If there is one good thing about the hot, mostly dry weather so far in southern Alberta, Alberta Agriculture and Forestry crop specialist Mark Cutts says it is likely there is very low risk of crop disease.
“In southern Alberta conditions are quite dry,” says Cutts. “Under dry conditions, the disease risk tends to go down. I haven’t heard a lot about disease in southern Alberta, and I am assuming the risk is low because of the weather conditions in southern Alberta this summer.”
Even big buzz diseases from 2017 like Wheat streak mosaic virus do not, so far, seem to be much of a problem this year in southern Alberta, says Cutts. He does caution this is preliminary information, and a lot of these diseases will be surveyed for officially a little closer to harvest time to try to ground-proof today’s casual observations.
“Wheat streak mosaic is one that can pop up depending on when we have that green bridge between winter wheats and spring wheats,” he states, “but on the disease front it has been fairly quiet given the type of growing conditions this year.”

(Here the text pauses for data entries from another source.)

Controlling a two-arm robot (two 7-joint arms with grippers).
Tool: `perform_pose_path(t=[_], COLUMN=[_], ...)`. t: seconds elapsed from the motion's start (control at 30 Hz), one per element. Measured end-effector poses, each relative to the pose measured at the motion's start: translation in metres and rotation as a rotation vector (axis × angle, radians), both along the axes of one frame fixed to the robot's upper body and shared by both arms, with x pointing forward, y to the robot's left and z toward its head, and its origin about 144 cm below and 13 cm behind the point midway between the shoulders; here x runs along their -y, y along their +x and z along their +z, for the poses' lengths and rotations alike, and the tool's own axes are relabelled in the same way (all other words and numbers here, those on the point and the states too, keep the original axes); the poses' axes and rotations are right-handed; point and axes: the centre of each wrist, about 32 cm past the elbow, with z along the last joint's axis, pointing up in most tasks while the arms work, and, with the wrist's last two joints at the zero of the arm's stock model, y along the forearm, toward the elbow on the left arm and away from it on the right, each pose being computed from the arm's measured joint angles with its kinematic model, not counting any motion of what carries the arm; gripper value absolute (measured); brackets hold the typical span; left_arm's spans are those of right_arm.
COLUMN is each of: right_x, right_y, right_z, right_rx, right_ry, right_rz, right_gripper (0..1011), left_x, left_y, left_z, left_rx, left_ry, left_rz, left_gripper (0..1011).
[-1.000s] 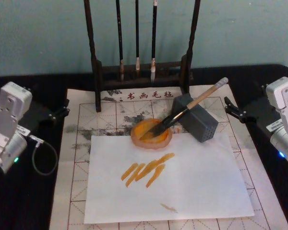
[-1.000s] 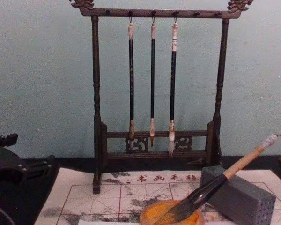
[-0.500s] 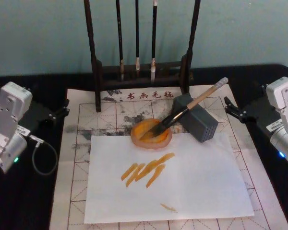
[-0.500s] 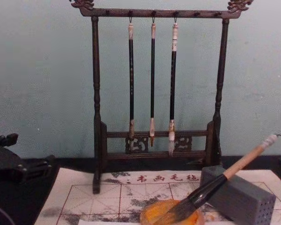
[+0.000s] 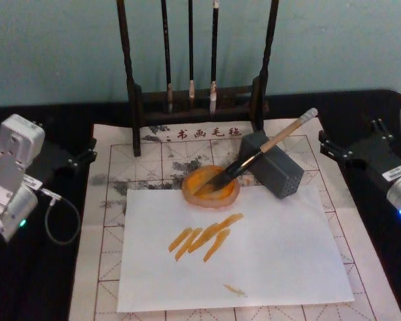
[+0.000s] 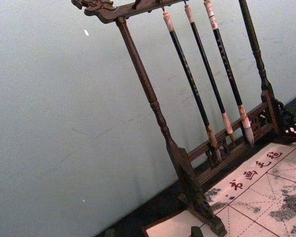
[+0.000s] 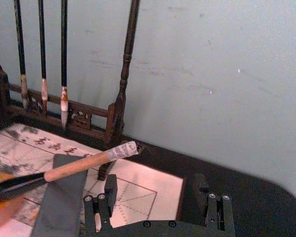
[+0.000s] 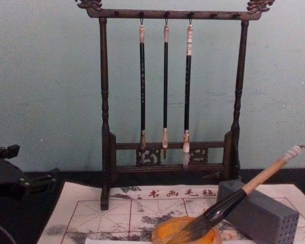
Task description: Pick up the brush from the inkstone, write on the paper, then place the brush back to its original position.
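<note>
Swung round at the table's right edge, the right gripper (image 5: 329,148) now points leftward at the brush (image 5: 264,148), fingers apart and holding nothing; the brush lies with bristles in the inkstone (image 5: 192,192) and handle propped on the grey block (image 5: 281,175); its long axis runs near-left to far-right, capped end nearest this gripper; the left gripper (image 5: 70,159) sits parked well apart at the left, so the right arm looks better placed.

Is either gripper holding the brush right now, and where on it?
Nothing is held. The brush lies with bristles in the inkstone, handle on the grey block; the open right gripper is apart, left gripper too.
</note>
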Motion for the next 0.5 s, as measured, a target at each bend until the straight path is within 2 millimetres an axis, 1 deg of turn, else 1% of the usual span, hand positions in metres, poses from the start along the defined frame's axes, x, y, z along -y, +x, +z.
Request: perform_pose_path(t=[0.23,0.5], right_x=[0.0016,-0.0017], right_y=[-0.0086,-0.0114], right_z=[0.0032,0.0039], right_rx=[-0.085,-0.185], right_ry=[0.162,0.364], right_rz=[0.0,0.017], right_gripper=[1000,1000], left_x=[0.0,0.0], left_y=[0.0,0.0], left_z=[0.0,0.0], left_rx=[0.0,0.0], left_ry=[0.0,0.0], left_rz=[0.0,0.0], left_gripper=[1001,1001])
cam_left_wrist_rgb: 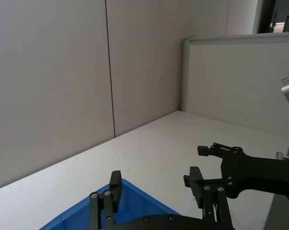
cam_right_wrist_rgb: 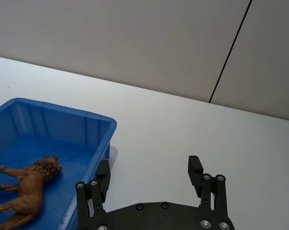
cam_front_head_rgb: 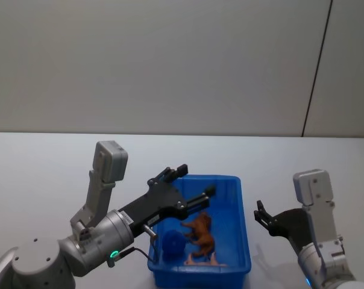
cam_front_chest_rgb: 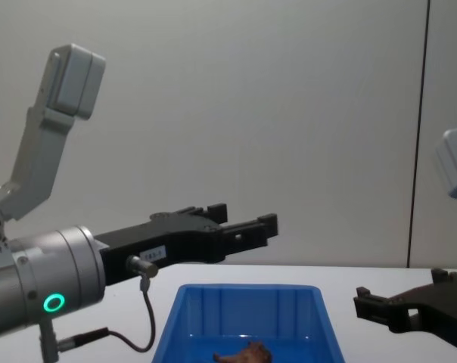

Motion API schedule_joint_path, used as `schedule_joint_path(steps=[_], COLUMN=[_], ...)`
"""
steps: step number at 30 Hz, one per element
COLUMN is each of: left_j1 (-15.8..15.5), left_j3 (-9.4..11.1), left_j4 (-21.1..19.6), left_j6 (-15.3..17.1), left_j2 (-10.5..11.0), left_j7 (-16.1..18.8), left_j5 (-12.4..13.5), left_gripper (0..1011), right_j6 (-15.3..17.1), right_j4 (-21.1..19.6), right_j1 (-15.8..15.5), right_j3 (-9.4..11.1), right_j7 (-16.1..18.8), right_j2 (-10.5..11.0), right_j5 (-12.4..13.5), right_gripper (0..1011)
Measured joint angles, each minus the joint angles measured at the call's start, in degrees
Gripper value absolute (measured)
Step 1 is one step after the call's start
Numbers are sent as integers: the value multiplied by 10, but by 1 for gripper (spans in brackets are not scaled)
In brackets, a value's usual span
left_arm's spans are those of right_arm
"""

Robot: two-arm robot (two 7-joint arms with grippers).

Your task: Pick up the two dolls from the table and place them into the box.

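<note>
Nearest the robot's body, the left arm's silver forearm with its green ring light angles forward from the lower left, and out at its end the left gripper (cam_front_head_rgb: 191, 180) hangs above the box (cam_front_head_rgb: 245, 241), jaws spread wide with nothing between them. One finger reaches over the box's far left corner, the other sits over the interior, and neither touches the rim as far as the chest view shows. Across on the right, the right gripper (cam_front_head_rgb: 259, 212) hovers just beside the box's right wall, over bare table (cam_front_head_rgb: 49, 162), its fingers (cam_right_wrist_rgb: 194, 167) parted and holding nothing; that arm rises close by the lower right corner of the head view, wrist bent forward. Down inside the box lies the brown doll (cam_front_head_rgb: 200, 235), a lion-like figure on its side on the blue floor, head pointing toward the far wall. At the near wall, just beside it, a sliver of the pale pinkish doll (cam_front_head_rgb: 205, 261) peeks out, too little to say how it lies. Beyond the box the white tabletop runs clear back to the grey wall.
</note>
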Motion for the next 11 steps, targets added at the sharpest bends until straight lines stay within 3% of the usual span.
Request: schedule_joint_path(steps=[6,11], left_j1=[-4,-7], left_j3=[2,3], left_j4=[5,7], left_j6=[-5,-8], left_j2=[-4,-6], left_j7=[-16,-26], left_j5=[-6,-9], left_gripper=[1002,1003], right_j6=[0,0], right_j4=[0,0], right_j1=[0,0], right_j3=[0,0], right_j7=[0,0], right_j2=[0,0], right_j5=[0,0], right_gripper=[1001,1001])
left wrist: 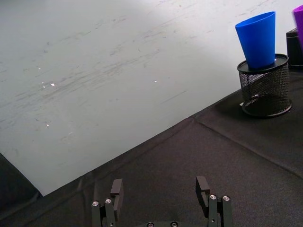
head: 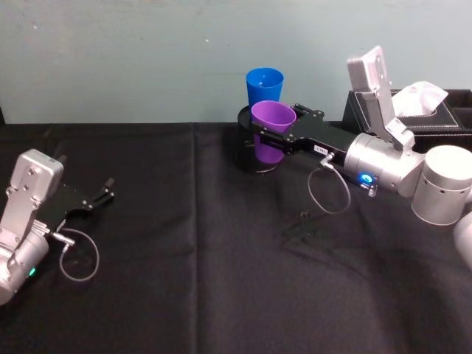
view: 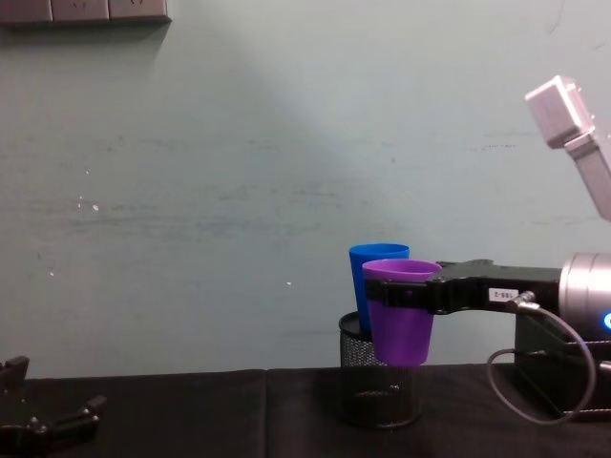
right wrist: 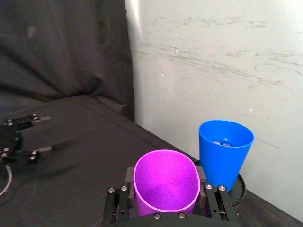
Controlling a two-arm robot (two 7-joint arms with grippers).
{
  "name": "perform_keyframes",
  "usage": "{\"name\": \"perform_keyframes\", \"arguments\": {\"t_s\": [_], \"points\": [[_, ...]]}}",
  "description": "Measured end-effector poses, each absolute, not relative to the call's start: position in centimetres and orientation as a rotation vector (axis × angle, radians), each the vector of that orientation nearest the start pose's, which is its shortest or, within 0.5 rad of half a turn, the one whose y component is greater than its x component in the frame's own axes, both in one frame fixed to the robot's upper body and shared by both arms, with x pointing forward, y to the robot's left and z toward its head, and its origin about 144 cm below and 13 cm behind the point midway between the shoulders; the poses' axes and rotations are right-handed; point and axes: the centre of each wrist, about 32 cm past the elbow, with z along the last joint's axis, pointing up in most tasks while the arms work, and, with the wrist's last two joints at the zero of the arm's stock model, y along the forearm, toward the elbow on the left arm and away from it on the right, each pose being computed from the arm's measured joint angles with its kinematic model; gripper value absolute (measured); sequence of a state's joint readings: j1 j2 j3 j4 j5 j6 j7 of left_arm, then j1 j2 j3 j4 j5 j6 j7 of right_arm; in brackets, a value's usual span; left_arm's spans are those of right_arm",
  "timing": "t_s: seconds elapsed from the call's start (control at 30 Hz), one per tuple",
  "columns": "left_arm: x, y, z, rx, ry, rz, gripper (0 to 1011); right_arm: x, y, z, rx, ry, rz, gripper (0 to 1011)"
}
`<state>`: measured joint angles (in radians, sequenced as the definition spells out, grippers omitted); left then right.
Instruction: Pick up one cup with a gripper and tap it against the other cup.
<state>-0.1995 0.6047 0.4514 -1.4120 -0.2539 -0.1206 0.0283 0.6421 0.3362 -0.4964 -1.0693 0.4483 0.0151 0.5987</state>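
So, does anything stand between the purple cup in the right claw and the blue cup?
Nothing visible does. The right claw holds the purple cup beside the blue cup, whose upper part rises free above the mesh holder. Only that holder's rim, lower down, might meet the purple cup first.

— Right arm [head: 391,168]?
— Stretched in from the right edge of the head view toward the upper middle, silver-grey, blue ring [head: 366,178] lit near the wrist. Right gripper [head: 273,134] held level in the air, fingers [right wrist: 127,177] pressed against both sides of a purple cup [head: 273,116].
— And the left arm [head: 26,221]?
— Parked at the lower left corner, bent low. Left gripper [head: 105,190] pointing toward the middle, fingers [left wrist: 116,189] spread wide apart.
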Motion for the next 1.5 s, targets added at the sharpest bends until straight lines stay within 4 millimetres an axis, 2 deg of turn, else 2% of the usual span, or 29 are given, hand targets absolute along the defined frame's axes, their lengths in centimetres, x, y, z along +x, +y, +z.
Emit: {"name": "perform_keyframes", "arguments": {"t_s": [0.57,1.03,1.5], "points": [[48.9,31.0,114.0,0.304,-0.285,1.248,1000,64.0,-24.2,120.6,-0.100,-0.036,-0.783,726],[48.9,31.0,114.0,0.304,-0.285,1.248,1000,65.8,-23.8,120.8,-0.090,-0.043,-0.798,726],[48.9,31.0,114.0,0.304,-0.285,1.248,1000,66.6,-23.6,120.9,-0.076,-0.044,-0.808,726]]}}
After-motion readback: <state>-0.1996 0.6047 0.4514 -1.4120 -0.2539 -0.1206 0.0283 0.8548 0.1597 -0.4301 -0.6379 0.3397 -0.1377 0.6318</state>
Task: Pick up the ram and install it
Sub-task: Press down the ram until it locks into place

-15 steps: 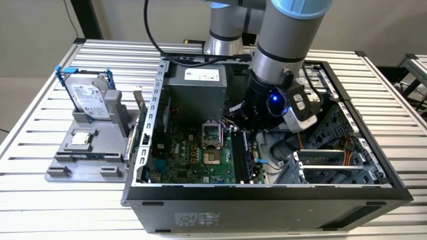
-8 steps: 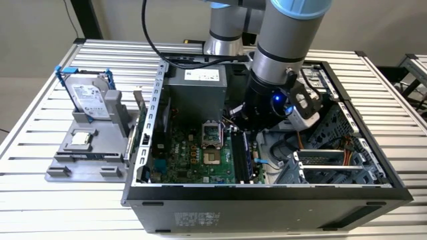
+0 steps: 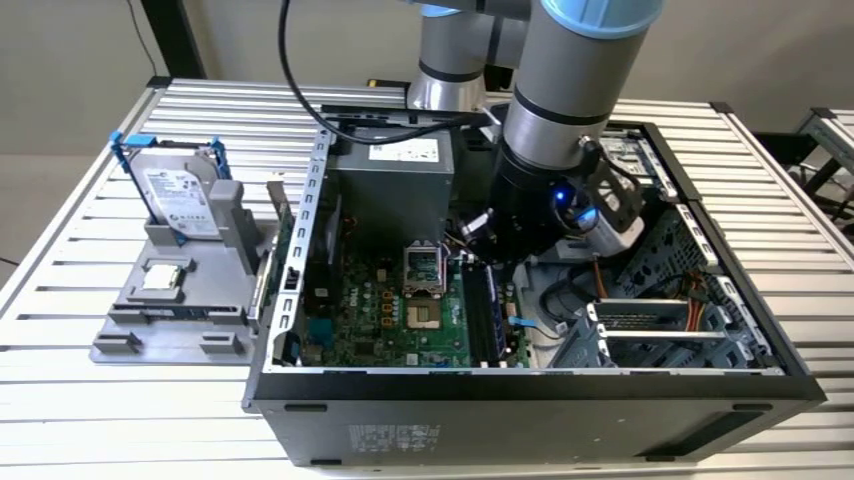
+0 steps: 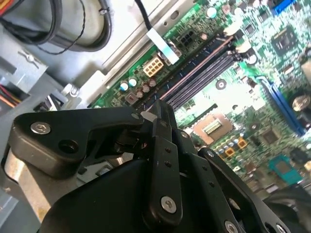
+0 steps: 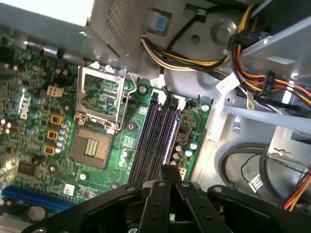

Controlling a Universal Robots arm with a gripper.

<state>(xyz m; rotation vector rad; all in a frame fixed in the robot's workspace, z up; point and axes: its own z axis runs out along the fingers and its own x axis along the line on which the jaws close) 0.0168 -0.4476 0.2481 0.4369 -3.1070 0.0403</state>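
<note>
Tool (image 4: pixel 156 112) clenched edge-on around the ram (image 4: pixel 151 115), of which a pale sliver shows between its fingers (image 4: pixel 164 160), hangs inside the open case (image 3: pixel 534 385) with the motherboard (image 5: pixel 43 97) below and the dark memory slots (image 5: pixel 155 141) right beneath its tips.

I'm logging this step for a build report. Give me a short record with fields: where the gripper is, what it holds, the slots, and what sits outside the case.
gripper position: gripper low inside the open computer case, over the memory slots
holding: ram, thin stick edge-on between the jaws, lined up with the slots
seating: cannot tell if it is fully in
processor socket: open, beside the slots
outside case: hard drive upright in a grey holder
</note>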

The same low risk seems to apply for Fusarium head-blight and Clubroot too, states Cutts. In fact, the only disease which may bear additional watching this year from farmers in southern Alberta is potentially Ergot, he says— depending on what state of flowering the crop was in earlier this summer when localized storm fronts passed through.
“Rains at the right time release those fungal spores to infect the plant; that can happen if everything lines up condition-wise,” he says. “I can say we haven’t had any reports of it yet, but, again, that becomes more obvious as we get closer to maturity. When the producers are out at harvest time, and they see the Ergot body instead of the head, that will be their indicator.”